> [Work task] The listing below should be printed in full and exactly, apart from its images.

> [Information provided]
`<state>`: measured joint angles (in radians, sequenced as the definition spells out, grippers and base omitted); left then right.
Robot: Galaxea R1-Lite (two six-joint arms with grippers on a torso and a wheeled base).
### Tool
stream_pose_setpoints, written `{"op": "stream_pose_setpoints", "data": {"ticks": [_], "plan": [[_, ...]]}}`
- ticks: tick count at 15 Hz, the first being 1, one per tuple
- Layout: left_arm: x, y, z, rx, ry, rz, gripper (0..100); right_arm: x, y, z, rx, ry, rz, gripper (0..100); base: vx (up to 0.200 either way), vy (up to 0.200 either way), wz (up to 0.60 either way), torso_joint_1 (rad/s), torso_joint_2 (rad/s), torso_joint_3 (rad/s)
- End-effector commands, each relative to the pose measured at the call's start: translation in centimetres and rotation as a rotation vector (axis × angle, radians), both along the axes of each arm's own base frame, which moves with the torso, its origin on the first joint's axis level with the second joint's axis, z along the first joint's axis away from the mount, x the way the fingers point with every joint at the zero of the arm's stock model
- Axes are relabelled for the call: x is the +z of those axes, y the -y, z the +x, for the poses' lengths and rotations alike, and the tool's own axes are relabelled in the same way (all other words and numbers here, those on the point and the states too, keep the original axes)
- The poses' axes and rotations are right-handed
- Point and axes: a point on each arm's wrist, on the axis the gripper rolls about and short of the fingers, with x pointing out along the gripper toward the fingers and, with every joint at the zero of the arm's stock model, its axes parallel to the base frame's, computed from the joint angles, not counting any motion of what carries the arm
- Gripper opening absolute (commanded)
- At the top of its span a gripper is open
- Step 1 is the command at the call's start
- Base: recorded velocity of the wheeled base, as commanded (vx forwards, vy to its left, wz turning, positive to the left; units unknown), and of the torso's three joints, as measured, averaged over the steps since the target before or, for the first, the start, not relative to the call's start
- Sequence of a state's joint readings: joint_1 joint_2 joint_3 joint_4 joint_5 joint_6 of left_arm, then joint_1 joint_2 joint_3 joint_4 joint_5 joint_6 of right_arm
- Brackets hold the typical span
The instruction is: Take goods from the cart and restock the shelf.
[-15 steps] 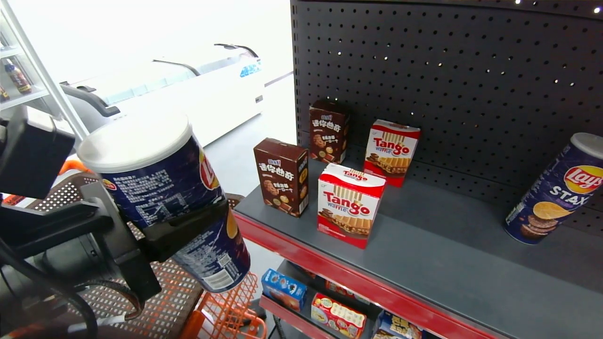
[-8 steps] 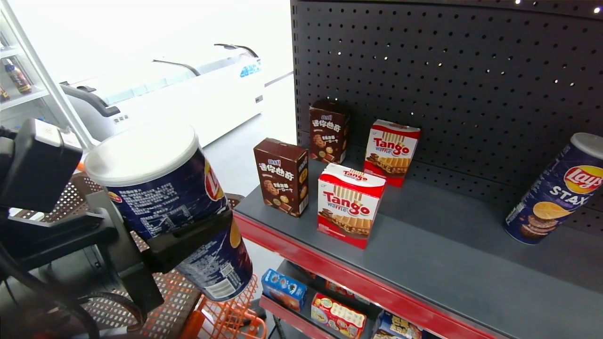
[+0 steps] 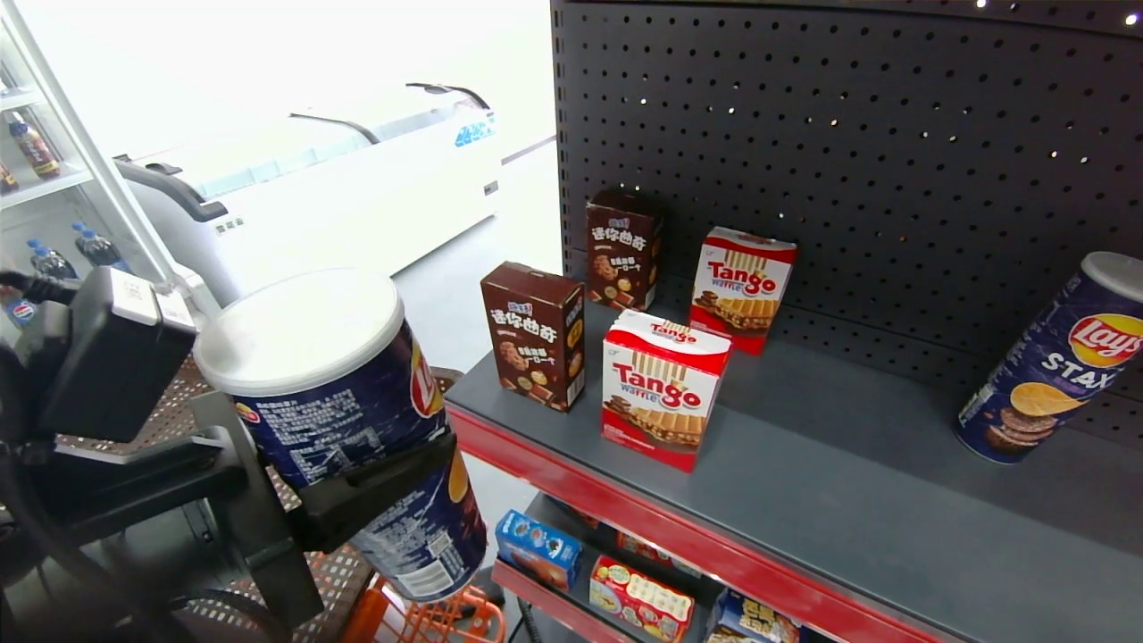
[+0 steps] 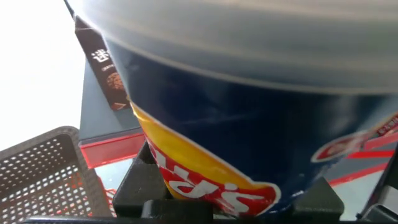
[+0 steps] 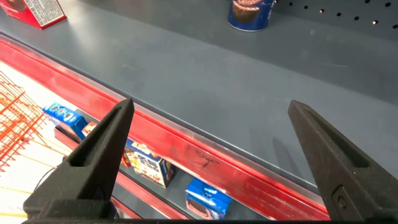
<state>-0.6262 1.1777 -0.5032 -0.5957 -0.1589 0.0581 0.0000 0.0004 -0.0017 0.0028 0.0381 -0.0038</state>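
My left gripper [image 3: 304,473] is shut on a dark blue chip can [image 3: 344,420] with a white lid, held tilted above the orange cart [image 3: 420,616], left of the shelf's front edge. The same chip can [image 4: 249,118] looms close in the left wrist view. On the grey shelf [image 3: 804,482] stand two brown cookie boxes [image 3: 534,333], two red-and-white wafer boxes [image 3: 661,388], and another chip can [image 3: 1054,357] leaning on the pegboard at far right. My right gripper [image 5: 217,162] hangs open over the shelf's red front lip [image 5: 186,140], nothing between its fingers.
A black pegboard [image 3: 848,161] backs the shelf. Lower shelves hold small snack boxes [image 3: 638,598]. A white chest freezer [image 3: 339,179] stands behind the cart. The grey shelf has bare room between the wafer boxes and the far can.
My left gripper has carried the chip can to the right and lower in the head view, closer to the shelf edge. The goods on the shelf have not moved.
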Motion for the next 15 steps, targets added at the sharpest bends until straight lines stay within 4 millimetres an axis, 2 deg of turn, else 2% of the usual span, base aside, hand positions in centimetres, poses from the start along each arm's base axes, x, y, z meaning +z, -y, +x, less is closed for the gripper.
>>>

> [Solution below]
`<state>`: measured joint angles (in radians, sequenced as the definition spells out, grippers and base omitted); left then right.
Robot: Galaxea R1-Lite (two six-joint arms with grippers on a torso and a wheeled base).
### Tool
stream_pose_setpoints, written `{"op": "stream_pose_setpoints", "data": {"ticks": [_], "plan": [[_, ...]]}}`
- ticks: tick count at 15 Hz, the first being 1, one per tuple
- Layout: left_arm: x, y, z, rx, ry, rz, gripper (0..100); right_arm: x, y, z, rx, ry, rz, gripper (0..100); base: vx (up to 0.200 either way), vy (up to 0.200 either way), wz (up to 0.60 either way), torso_joint_1 (rad/s), torso_joint_2 (rad/s), torso_joint_3 (rad/s)
- End-effector commands, each relative to the pose measured at the call's start: translation in centimetres and rotation as a rotation vector (axis × angle, radians), both along the axes of each arm's own base frame, which moves with the torso, its origin on the first joint's axis level with the second joint's axis, z along the first joint's axis away from the mount, x the way the fingers point with every joint at the zero of the arm's stock model
- Axes are relabelled for the call: x is the +z of those axes, y the -y, z the +x, for the poses' lengths and rotations alike, and the tool's own axes are relabelled in the same way (all other words and numbers here, those on the point and the states too, keep the original axes)
- The poses' axes and rotations are right-handed
- Point and axes: a point on each arm's wrist, on the axis the gripper rolls about and short of the fingers, with x pointing out along the gripper toward the fingers and, with every joint at the zero of the arm's stock model, its axes parallel to the base frame's, computed from the joint angles, not counting any motion of what carries the arm
- Gripper opening absolute (commanded)
- At the top of its span a gripper is open
- Step 1 is the command at the call's start
- Base: recorded velocity of the wheeled base, as commanded (vx forwards, vy to its left, wz turning, positive to the left; units unknown), and of the torso's three joints, as measured, averaged over the steps since the target before or, for the first, the start, not relative to the call's start
- Sequence of a state's joint readings: joint_1 joint_2 joint_3 joint_4 joint_5 joint_6 of left_arm, then joint_1 joint_2 joint_3 joint_4 joint_5 joint_6 of right_arm
- Brackets hold the typical span
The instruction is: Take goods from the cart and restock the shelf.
[-15 steps] 
[-8 steps] 
[+0 steps] 
[+0 steps] 
[+0 steps] 
<state>-0.6262 1.1777 -0.5032 -0.5957 -0.1589 0.0581 0.0000 0.0004 -0.0017 0.0028 0.0381 -0.0038</state>
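My left gripper [image 3: 304,473] is shut on a dark blue chip can [image 3: 344,420] with a white lid, held tilted above the orange cart [image 3: 420,616], left of the shelf's front edge. The same chip can [image 4: 249,118] looms close in the left wrist view. On the grey shelf [image 3: 804,482] stand two brown cookie boxes [image 3: 534,333], two red-and-white wafer boxes [image 3: 661,388], and another chip can [image 3: 1054,357] leaning on the pegboard at far right. My right gripper [image 5: 217,162] hangs open over the shelf's red front lip [image 5: 186,140], nothing between its fingers.
A black pegboard [image 3: 848,161] backs the shelf. Lower shelves hold small snack boxes [image 3: 638,598]. A white chest freezer [image 3: 339,179] stands behind the cart. The grey shelf has bare room between the wafer boxes and the far can.
My left gripper has carried the chip can to the right and lower in the head view, closer to the shelf edge. The goods on the shelf have not moved.
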Motion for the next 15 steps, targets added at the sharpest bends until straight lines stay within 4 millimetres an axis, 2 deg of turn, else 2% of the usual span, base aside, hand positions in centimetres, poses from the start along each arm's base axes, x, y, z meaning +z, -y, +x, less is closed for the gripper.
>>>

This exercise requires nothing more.